• [Action item]: Would you restate the full listing word for word and omit its pictures?

====== Material provided ======

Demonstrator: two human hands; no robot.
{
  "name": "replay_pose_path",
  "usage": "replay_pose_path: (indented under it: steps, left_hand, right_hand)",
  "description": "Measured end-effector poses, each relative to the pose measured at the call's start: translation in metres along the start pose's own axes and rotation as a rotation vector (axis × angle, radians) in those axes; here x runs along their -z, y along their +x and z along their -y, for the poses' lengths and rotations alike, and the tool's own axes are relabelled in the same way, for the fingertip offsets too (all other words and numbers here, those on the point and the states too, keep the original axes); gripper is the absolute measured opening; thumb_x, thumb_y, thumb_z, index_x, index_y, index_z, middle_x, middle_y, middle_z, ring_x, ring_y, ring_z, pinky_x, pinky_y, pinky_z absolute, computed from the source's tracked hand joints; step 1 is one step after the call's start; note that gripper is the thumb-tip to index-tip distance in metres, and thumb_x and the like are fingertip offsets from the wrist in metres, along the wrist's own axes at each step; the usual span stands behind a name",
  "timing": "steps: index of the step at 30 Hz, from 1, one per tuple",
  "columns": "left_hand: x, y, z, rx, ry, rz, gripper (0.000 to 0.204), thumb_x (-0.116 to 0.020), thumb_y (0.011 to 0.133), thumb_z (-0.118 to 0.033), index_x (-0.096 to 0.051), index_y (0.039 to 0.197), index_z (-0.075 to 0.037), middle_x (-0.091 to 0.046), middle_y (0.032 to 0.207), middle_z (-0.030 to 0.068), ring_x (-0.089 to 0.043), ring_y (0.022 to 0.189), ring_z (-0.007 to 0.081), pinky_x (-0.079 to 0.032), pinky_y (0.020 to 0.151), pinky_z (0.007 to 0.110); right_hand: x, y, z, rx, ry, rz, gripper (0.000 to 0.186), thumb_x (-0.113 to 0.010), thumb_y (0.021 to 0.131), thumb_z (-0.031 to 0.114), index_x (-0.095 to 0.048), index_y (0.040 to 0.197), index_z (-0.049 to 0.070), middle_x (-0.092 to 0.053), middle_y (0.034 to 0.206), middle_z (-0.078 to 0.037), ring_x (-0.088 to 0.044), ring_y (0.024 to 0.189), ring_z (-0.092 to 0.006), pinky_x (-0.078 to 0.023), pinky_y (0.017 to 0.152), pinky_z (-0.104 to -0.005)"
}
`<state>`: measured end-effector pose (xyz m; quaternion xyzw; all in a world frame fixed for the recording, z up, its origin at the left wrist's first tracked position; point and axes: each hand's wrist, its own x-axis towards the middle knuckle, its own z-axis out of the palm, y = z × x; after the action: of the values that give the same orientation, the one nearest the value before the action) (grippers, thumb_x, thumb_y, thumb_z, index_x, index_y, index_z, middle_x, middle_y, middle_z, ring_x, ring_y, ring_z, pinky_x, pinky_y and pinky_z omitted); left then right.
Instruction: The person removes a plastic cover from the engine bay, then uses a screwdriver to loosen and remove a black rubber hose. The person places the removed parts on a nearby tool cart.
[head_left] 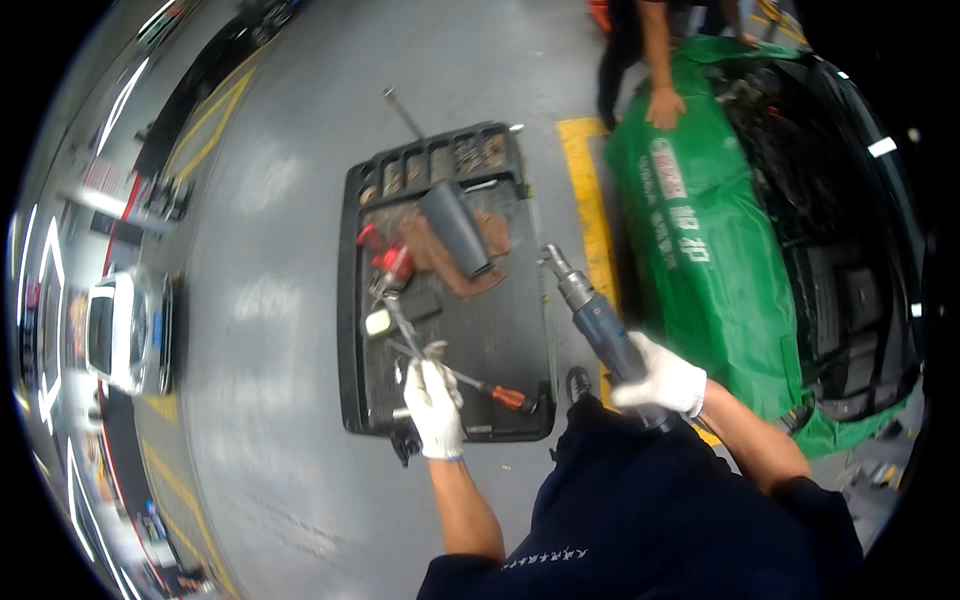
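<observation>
My right hand (665, 378), in a white glove, is wrapped round a cordless ratchet wrench (603, 325) with a dark blue-grey body and a metal head pointing up and left, beside the cart. Over the near left part of the tool cart (490, 345), my left hand (434, 408), also gloved, has its fingers closed on a long metal bar (405, 325). The bar's far end reaches a red and silver tool (393, 266); whether they are joined I cannot tell. Right of my left hand lies a screwdriver (508, 397) with an orange-red handle.
A dark cylinder-like piece (455, 230) rests on a brown cloth (430, 245) on the cart. Small compartments (440, 163) with loose parts line its far edge. At right, a green cover (690, 220) drapes a car with its engine bay exposed; another person's hand (665, 107) touches it.
</observation>
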<state>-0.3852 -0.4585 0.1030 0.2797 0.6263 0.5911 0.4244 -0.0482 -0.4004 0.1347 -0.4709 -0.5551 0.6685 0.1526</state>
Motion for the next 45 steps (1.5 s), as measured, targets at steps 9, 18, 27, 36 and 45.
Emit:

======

• [Response to this exercise]:
Demonstrator: two human hands; no robot.
{
  "name": "replay_pose_path",
  "usage": "replay_pose_path: (indented under it: steps, left_hand, right_hand)",
  "description": "Measured end-effector poses, each relative to the pose measured at the call's start: translation in metres along the start pose's own axes and rotation as a rotation vector (axis × angle, radians) in those axes; here x runs along their -z, y along their +x and z along their -y, for the poses' lengths and rotations alike, and the tool's own axes are relabelled in the same way, for the fingertip offsets too (all other words and numbers here, those on the point and the states too, keep the original axes); gripper is the absolute measured opening; thumb_x, thumb_y, thumb_z, index_x, index_y, index_z, middle_x, middle_y, middle_z, ring_x, ring_y, ring_z, pinky_x, pinky_y, pinky_z absolute, computed from the source's tracked hand joints; step 1 is one step after the call's start; note that gripper is the thumb-tip to index-tip distance in metres, and thumb_x and the like are fingertip offsets from the wrist in metres, along the wrist's own axes at each step; the usual span stands behind a name",
  "timing": "steps: index of the step at 30 Hz, from 1, one per tuple",
  "columns": "left_hand: x, y, z, rx, ry, rz, gripper (0.000 to 0.204), thumb_x (-0.116 to 0.020), thumb_y (0.011 to 0.133), thumb_z (-0.118 to 0.033), index_x (-0.096 to 0.051), index_y (0.039 to 0.197), index_z (-0.075 to 0.037), middle_x (-0.091 to 0.046), middle_y (0.032 to 0.207), middle_z (-0.030 to 0.068), ring_x (-0.089 to 0.043), ring_y (0.022 to 0.189), ring_z (-0.007 to 0.081), pinky_x (-0.079 to 0.032), pinky_y (0.020 to 0.151), pinky_z (0.007 to 0.110); right_hand: x, y, z, rx, ry, rz, gripper (0.000 to 0.186), thumb_x (-0.113 to 0.010), thumb_y (0.021 to 0.131), thumb_z (-0.031 to 0.114), index_x (-0.095 to 0.048), index_y (0.040 to 0.197), index_z (-0.049 to 0.070), middle_x (-0.092 to 0.053), middle_y (0.034 to 0.206), middle_z (-0.078 to 0.037), ring_x (-0.088 to 0.044), ring_y (0.024 to 0.189), ring_z (-0.092 to 0.006), pinky_x (-0.078 to 0.023), pinky_y (0.017 to 0.152), pinky_z (-0.104 to -0.005)"
}
`<state>`: measured end-effector pose (xyz m; quaternion xyzw; all in a world frame fixed for the recording, z up, its origin at the left wrist's first tracked position; point and axes: each hand's wrist, its own x-axis towards the middle knuckle, its own z-axis out of the palm, y = z × x; after the action: of the values that give the same orientation, the one nearest the value before the action) (grippers, thumb_x, thumb_y, thumb_z, index_x, index_y, index_z, middle_x, middle_y, middle_z, ring_x, ring_y, ring_z, pinky_x, pinky_y and pinky_z omitted); left then right.
Instruction: The person removes a plastic cover from the engine bay, then uses a screwdriver to loosen and remove a black rubber hose. The person places the removed parts on a nearby tool cart.
[head_left] 
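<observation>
My right hand (665, 378), in a white glove, is wrapped round a cordless ratchet wrench (603, 325) with a dark blue-grey body and a metal head pointing up and left, beside the cart. Over the near left part of the tool cart (490, 345), my left hand (434, 408), also gloved, has its fingers closed on a long metal bar (405, 325). The bar's far end reaches a red and silver tool (393, 266); whether they are joined I cannot tell. Right of my left hand lies a screwdriver (508, 397) with an orange-red handle.
A dark cylinder-like piece (455, 230) rests on a brown cloth (430, 245) on the cart. Small compartments (440, 163) with loose parts line its far edge. At right, a green cover (690, 220) drapes a car with its engine bay exposed; another person's hand (665, 107) touches it.
</observation>
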<state>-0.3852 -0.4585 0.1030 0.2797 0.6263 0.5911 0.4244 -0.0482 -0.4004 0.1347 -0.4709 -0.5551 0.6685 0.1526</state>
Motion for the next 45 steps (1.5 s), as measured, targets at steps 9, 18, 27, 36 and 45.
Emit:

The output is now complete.